YOUR INSTRUCTIONS: A faithful copy of all the data below, please; leave no line out.

○ ○ ○

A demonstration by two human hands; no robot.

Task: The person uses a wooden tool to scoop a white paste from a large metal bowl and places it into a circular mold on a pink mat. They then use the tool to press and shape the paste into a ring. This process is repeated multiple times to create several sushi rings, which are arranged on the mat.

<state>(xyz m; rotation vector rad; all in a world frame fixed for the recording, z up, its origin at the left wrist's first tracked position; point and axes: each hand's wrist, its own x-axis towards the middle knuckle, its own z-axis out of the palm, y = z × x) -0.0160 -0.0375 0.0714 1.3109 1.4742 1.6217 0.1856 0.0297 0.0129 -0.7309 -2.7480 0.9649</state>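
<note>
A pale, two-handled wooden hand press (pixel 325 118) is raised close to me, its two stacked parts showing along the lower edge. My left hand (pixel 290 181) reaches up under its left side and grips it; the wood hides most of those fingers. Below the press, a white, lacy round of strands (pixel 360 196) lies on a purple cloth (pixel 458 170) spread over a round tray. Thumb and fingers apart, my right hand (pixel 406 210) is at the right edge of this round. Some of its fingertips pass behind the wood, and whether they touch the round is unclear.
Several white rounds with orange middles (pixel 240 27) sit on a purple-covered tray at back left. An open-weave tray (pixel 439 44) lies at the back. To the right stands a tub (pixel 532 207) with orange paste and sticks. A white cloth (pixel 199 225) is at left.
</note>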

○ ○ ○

SOLVED PROBLEM:
A demonstration by two human hands; no robot.

Task: The person uses a wooden tool to scoop a white paste from a large metal bowl and places it into a circular mold on a pink mat. They then use the tool to press and shape the paste into a ring. This process is repeated multiple times to create several sushi rings, which are arranged on the mat.

<state>(xyz m; rotation vector rad; all in a world frame fixed for the recording, z up, its origin at the left wrist's first tracked position; point and axes: each hand's wrist, its own x-axis towards the middle knuckle, its own z-axis out of the palm, y = z × x) -0.0160 -0.0375 0.0714 1.3109 1.4742 1.6217 0.1856 0.0297 0.0129 -0.7309 -2.7480 0.9649</state>
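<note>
A pale, two-handled wooden hand press (pixel 325 118) is raised close to me, its two stacked parts showing along the lower edge. My left hand (pixel 290 181) reaches up under its left side and grips it; the wood hides most of those fingers. Below the press, a white, lacy round of strands (pixel 360 196) lies on a purple cloth (pixel 458 170) spread over a round tray. Thumb and fingers apart, my right hand (pixel 406 210) is at the right edge of this round. Some of its fingertips pass behind the wood, and whether they touch the round is unclear.
Several white rounds with orange middles (pixel 240 27) sit on a purple-covered tray at back left. An open-weave tray (pixel 439 44) lies at the back. To the right stands a tub (pixel 532 207) with orange paste and sticks. A white cloth (pixel 199 225) is at left.
</note>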

There is no more to this answer.